In [1]:
import pandas as pd
import numpy as np
from matplotlib import pyplot as plt


In [2]:
# import and drop duplicate
df = pd.read_csv('data/googleplaystore.csv', ).drop_duplicates()

# rename columns to lower case, underscored space
df.columns = [col.lower().replace(' ', '_') for col in df.columns]

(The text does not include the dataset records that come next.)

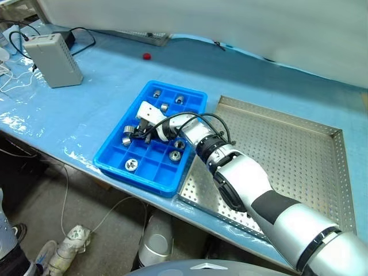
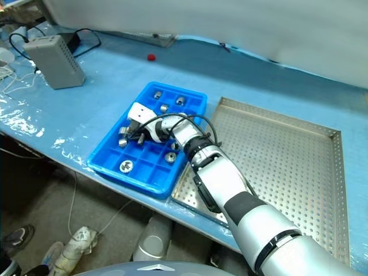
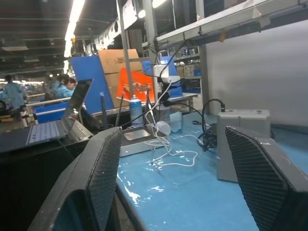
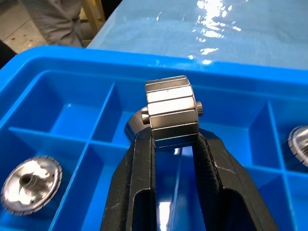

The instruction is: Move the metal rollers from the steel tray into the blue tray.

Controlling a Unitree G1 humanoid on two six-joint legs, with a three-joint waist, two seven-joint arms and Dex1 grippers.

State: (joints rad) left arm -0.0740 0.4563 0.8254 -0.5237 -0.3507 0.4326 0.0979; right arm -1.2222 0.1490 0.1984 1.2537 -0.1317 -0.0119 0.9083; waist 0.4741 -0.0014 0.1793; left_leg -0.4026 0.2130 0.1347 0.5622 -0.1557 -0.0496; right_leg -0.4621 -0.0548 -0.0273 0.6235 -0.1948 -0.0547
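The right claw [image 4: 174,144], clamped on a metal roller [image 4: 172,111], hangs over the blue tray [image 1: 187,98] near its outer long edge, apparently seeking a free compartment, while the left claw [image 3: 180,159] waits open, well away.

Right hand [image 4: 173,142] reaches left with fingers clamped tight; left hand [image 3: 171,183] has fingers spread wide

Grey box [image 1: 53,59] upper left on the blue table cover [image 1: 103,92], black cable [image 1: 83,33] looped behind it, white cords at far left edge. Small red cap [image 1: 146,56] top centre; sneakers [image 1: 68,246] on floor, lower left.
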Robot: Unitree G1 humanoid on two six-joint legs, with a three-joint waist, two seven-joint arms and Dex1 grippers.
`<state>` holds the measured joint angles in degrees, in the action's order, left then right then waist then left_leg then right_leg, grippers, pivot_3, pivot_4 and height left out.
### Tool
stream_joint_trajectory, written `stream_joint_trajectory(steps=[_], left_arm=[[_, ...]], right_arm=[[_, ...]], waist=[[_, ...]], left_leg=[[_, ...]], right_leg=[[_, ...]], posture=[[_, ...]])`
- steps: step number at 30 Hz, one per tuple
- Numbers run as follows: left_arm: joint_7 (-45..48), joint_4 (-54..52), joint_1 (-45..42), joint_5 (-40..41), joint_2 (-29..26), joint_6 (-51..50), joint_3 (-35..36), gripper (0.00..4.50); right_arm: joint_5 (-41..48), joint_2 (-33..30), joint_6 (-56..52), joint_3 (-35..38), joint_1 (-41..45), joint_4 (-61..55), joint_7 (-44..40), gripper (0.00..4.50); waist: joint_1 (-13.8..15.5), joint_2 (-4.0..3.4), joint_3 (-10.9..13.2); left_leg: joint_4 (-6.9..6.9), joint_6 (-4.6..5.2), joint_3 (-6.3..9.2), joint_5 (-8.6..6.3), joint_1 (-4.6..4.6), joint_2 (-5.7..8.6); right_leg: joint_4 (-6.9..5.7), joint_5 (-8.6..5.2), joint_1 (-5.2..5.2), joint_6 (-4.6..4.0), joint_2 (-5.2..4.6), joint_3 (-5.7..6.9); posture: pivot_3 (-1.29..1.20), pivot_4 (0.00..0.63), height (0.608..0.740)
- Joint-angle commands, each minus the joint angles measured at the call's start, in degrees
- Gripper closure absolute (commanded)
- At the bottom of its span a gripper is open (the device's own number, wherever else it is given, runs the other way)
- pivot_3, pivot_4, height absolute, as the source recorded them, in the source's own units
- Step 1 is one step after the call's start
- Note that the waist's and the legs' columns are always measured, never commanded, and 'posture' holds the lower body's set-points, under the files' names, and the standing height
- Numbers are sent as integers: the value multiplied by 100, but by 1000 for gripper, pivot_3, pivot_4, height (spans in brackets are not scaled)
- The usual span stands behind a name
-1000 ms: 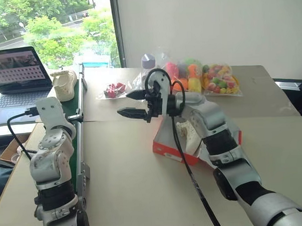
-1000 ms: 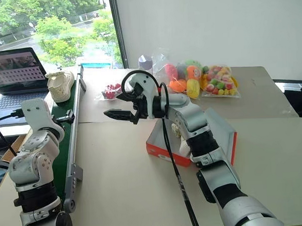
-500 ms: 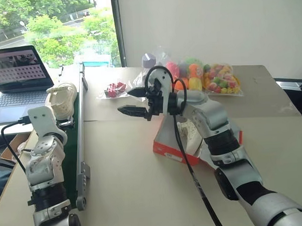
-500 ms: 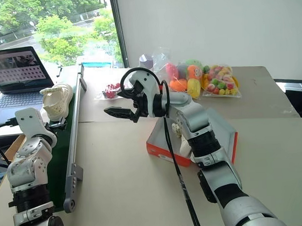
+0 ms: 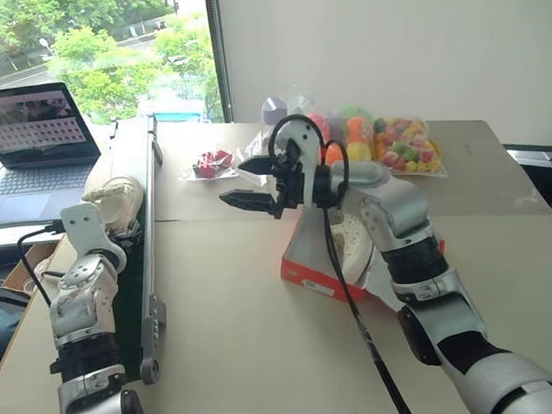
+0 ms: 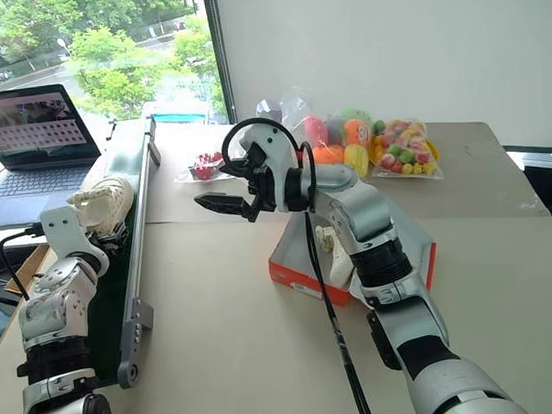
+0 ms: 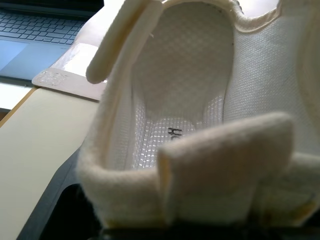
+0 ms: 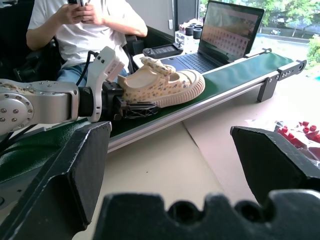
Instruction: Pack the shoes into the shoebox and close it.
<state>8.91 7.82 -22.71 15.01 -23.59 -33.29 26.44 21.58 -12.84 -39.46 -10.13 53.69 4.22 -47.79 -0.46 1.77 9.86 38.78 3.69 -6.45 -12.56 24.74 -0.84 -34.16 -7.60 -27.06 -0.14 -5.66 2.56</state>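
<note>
- Cream soft shoe (image 8: 162, 85) with a bow lies on the green conveyor belt (image 8: 220, 80), at the left pincer (image 8: 131, 107); whether that pincer grips it, I cannot tell.
- Second cream shoe (image 5: 351, 245) sits inside the red-orange cardboard shoebox (image 5: 306, 265) on the worktop (image 5: 235, 310).
- Right pincer (image 5: 247, 181) hangs wide apart, holding nothing.

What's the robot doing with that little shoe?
It's packing shoes into a box. Its left gripper is at the heel of a cream shoe lying on the green conveyor belt, with its fingers around the heel end; whether they have clamped yet I can't tell. The right gripper hangs open above the table. The red shoebox is open, and something cream, probably the other shoe, is already inside. A person sits behind the belt, near a laptop.
</note>
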Motion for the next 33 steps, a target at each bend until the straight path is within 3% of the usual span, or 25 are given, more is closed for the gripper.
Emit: stream_joint_trajectory(steps=[1, 7, 14, 20, 22, 31, 33], left_arm=[[66, -32, -143, 118, -39, 39, -58, 1498], [-65, -575, -585, 206, -64, 223, -133, 1570], [308, -1809, -1306, 1129, 611, -361, -891, 1570], [173, -2050, -1801, 1406, 1301, -665, -1513, 1570], [157, -2015, -1907, 1436, 1524, -683, -1667, 1570], [316, -2002, -1948, 1506, 1952, -864, -2279, 1570], [346, -2060, -1898, 1536, 1974, -960, -2368, 1570]], right_arm=[[129, -43, -56, 180, 160, -288, 46, 0], [292, 60, -179, 396, 202, -217, 206, 0], [1842, 789, -1344, 2711, 1055, 1034, 2062, 0], [2526, 879, -1675, 3823, 1379, 1781, 3292, 0], [2623, 875, -1736, 3924, 1392, 1779, 3473, 0], [2700, 842, -1855, 3805, 1186, 1462, 3801, 0], [2763, 867, -1780, 3882, 1171, 1411, 3863, 496]], waist=[[13, 0, 0], [31, 2, -1], [44, 7, 1], [-21, 6, 0], [-64, 5, 0], [-97, 5, 0], [-78, 5, 0]], left_leg=[[0, 0, 0, 0, 0, 0], [1, 0, 2, 0, 5, 0], [8, -5, 13, 4, 46, 2], [4, 15, 11, 8, 44, 2], [4, 62, 5, 35, 45, -1], [12, 73, 5, 37, 44, -3], [15, 75, 6, 37, 44, -2]], right_leg=[[0, 0, 1, 0, 0, 2], [1, 0, 1, 0, 4, 10], [10, 6, -16, -2, 1, 29], [12, 6, -10, -1, 16, 28], [10, 5, -10, 0, 27, 24], [10, 3, -8, 8, 46, 7], [10, 3, -4, 12, 46, 7]], posture=[[0, 150, 740], [0, 150, 740], [0, 150, 740], [0, 150, 740], [0, 150, 740], [0, 150, 740], [0, 150, 740]])
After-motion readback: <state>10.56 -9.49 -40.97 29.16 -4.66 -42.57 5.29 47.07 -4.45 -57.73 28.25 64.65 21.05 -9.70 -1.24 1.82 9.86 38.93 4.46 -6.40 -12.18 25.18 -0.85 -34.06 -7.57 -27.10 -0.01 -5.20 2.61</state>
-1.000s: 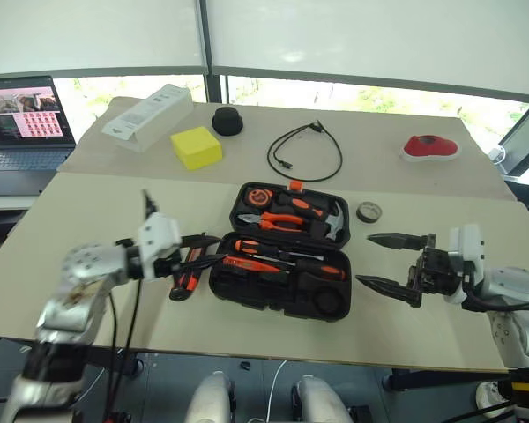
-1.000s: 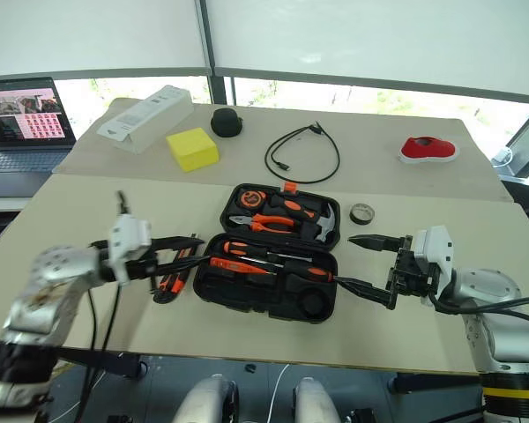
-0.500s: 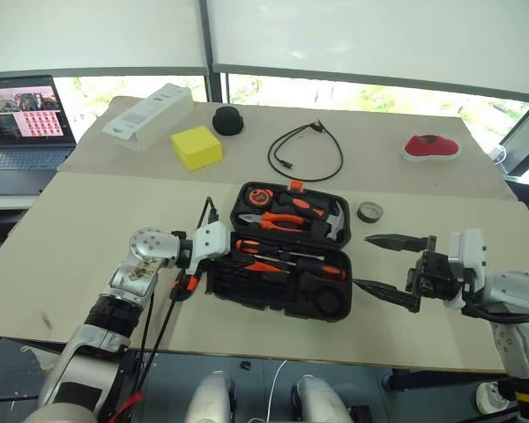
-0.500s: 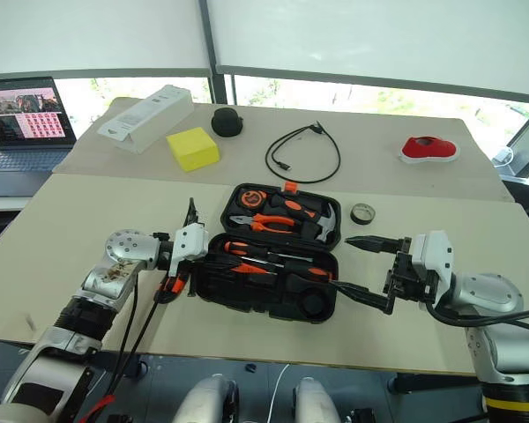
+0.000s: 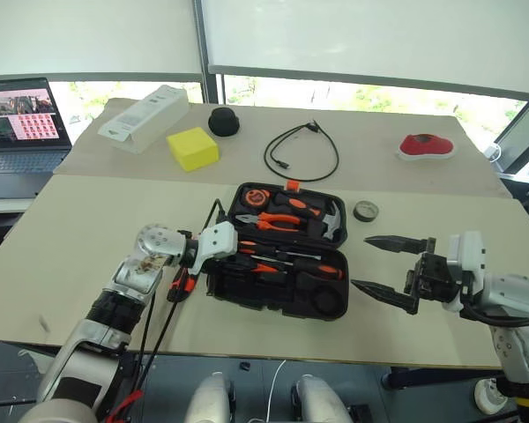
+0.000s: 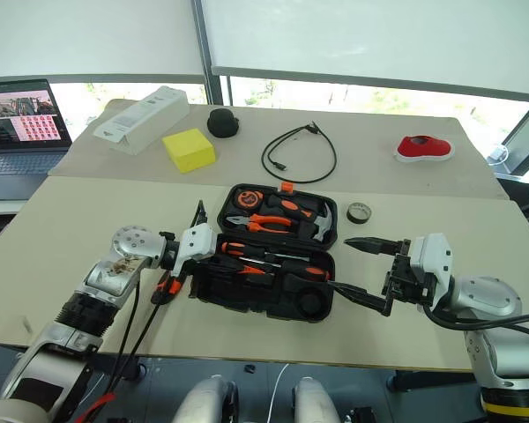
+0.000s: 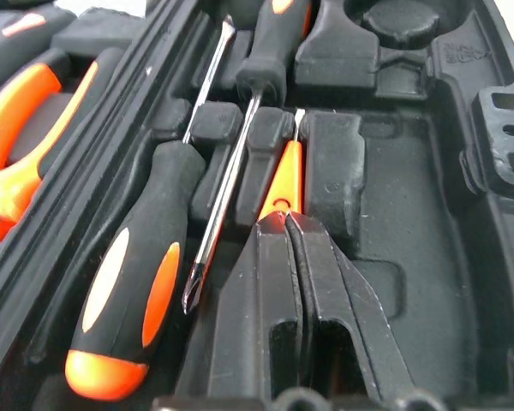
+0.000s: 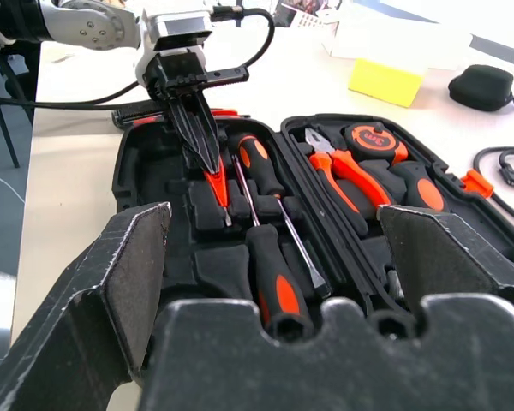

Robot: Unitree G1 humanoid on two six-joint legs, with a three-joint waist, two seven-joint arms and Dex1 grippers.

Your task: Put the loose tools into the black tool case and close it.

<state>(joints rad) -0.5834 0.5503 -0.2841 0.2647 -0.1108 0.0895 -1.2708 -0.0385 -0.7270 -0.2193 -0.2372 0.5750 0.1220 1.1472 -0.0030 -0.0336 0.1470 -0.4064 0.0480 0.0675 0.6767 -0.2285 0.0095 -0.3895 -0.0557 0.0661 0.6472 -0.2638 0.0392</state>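
Observation:
The black tool case (image 5: 273,298) lies open mid-table. Two orange-black screwdrivers (image 7: 128,282) (image 8: 274,278) rest in recesses of its near half. Beside them lies the slim orange tester pen (image 7: 284,171). My left gripper (image 7: 287,219) reaches into that half from the left. It is shut, and its tips touch the pen's end. The orange-black utility knife (image 5: 180,284) lies on the table left of the case, partly under my left arm. A small dark tape roll (image 5: 365,211) sits right of the lid. My right gripper (image 5: 361,262) hovers open right of the case, holding nothing.
The lid half holds pliers, a tape measure and a hammer. At the back are a looped black cable (image 5: 301,152), a yellow block (image 5: 193,148), a white box (image 5: 144,116), a black cap (image 5: 223,121) and a red object (image 5: 426,145). A laptop (image 5: 22,123) stands far left.
My left gripper moved right from beside the case into its near half, sank onto the tester pen and closed its fingers. The right gripper stayed put.

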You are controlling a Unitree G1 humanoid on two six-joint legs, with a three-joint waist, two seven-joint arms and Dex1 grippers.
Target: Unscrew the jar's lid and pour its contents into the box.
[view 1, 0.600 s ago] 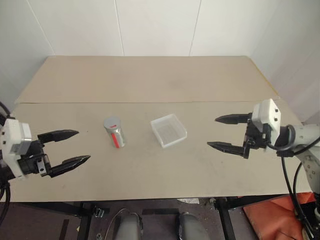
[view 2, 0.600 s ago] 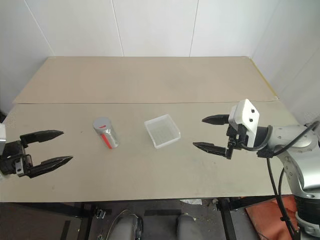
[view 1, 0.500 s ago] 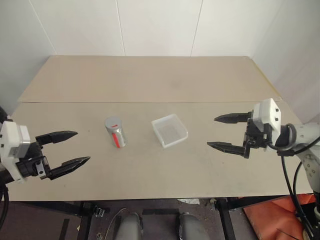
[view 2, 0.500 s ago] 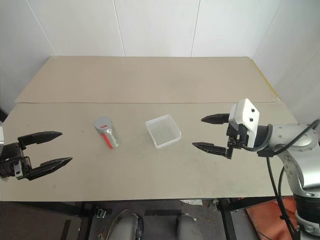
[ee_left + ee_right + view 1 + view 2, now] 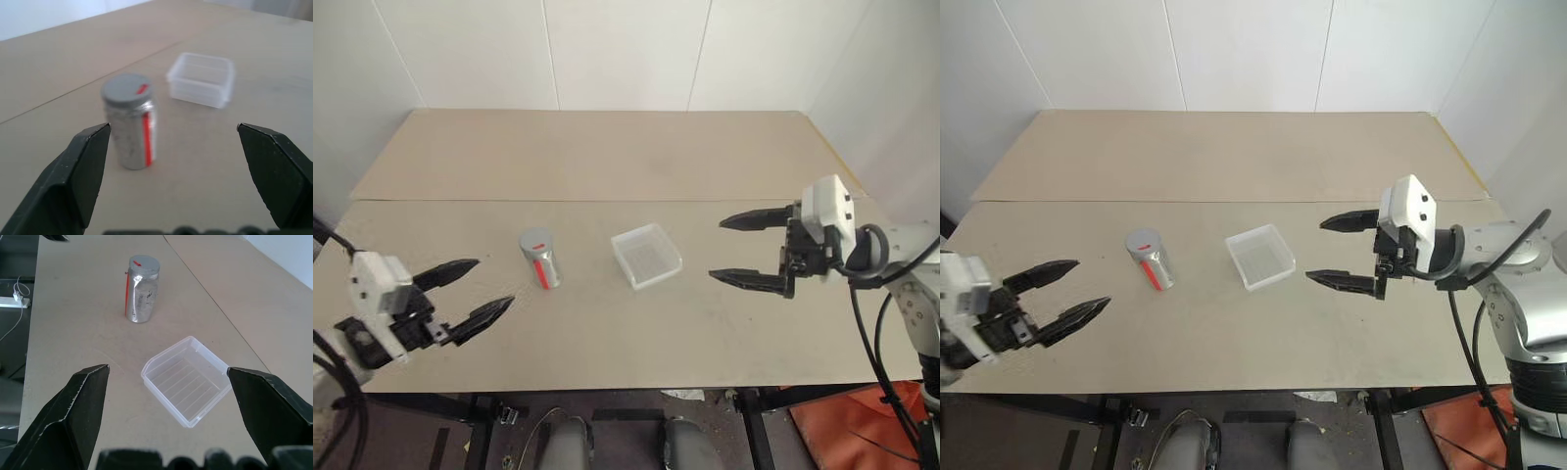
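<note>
On the bench [image 5: 607,176], the jar [image 5: 539,260] stands upright with the lid [image 5: 534,241] screwed on, the box [image 5: 647,256] just beside it at 3 o'clock. You're likely dealing with a light, rigid metal can with smooth sides, so it may slip: clamp the body mid-height with one set of fingers and take the lid by its rim with the other. The box looks like thin, light plastic and will skid if bumped. Left gripper [image 5: 475,294] sits at the jar's 8 o'clock, right gripper [image 5: 741,250] at the box's 3 o'clock; both have fingers spread wide, holding and touching nothing.
</note>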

# drop version columns, won't be needed in regression
df = df.iloc[:, :-2]

In [3]:
df.head(1).T

Unnamed: 0,0
app,Photo Editor & Candy Camera & Grid & ScrapBook
category,ART_AND_DESIGN
rating,4.1
reviews,159
size,19M
installs,"10,000+"
type,Free
price,0
content_rating,Everyone
genres,Art & Design


In [4]:
# find any null rows
null_cols = df.isna().any()[df.isna().any().values] # just drop them

# drop null rows
df = df.dropna()

In [5]:
# clean column App, remove duplicates
dup_apps = df.app.value_counts()[df.app.value_counts() > 1].index
print('Duplicate app names: ', dup_apps)
df = df.sort_values(by='last_updated').drop_duplicates('app', keep='last')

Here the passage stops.